Because the copy must hold no pictures, return the data below with all of its words intact.
+===+
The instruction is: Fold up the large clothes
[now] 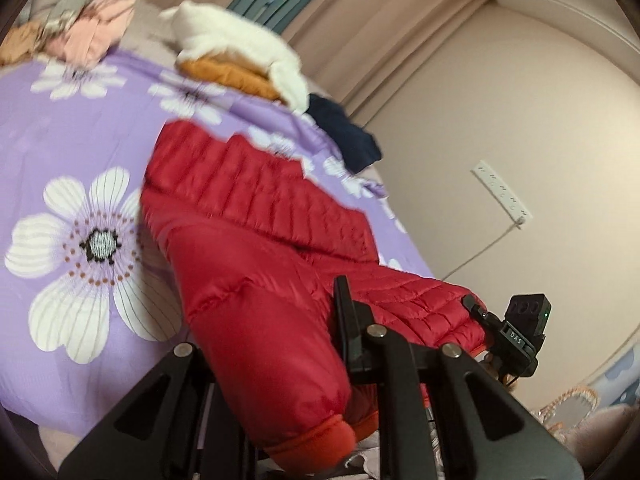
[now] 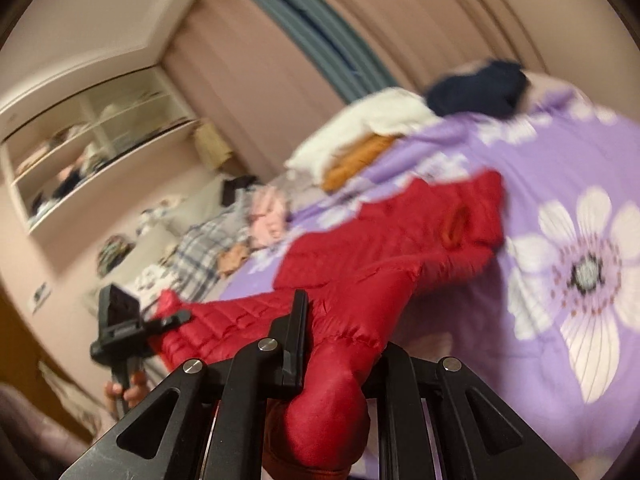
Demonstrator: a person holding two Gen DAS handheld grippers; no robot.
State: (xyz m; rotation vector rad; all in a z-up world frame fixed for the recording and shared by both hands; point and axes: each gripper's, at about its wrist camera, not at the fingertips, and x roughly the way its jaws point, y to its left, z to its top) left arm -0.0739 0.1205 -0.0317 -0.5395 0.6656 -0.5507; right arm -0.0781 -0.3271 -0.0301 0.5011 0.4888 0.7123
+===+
- ANSWER SECTION -
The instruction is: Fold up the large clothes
[now] 
[now] 
Demonstrator: a person holding two Gen DAS handheld grippers; no robot.
State: (xyz m; rotation vector rad; all in a z-up world frame fixed for the recording and shared by both hands; point and axes: each gripper's, at about its wrist camera, not at the fingertips, and x roughly the way its jaws point, y to its left, z to its top) left arm -0.0739 0.1205 -0.0317 -0.5395 0.6656 -0.5507; right arm -0.0781 -0.3271 -0.0301 0.5011 0.4888 0.7123

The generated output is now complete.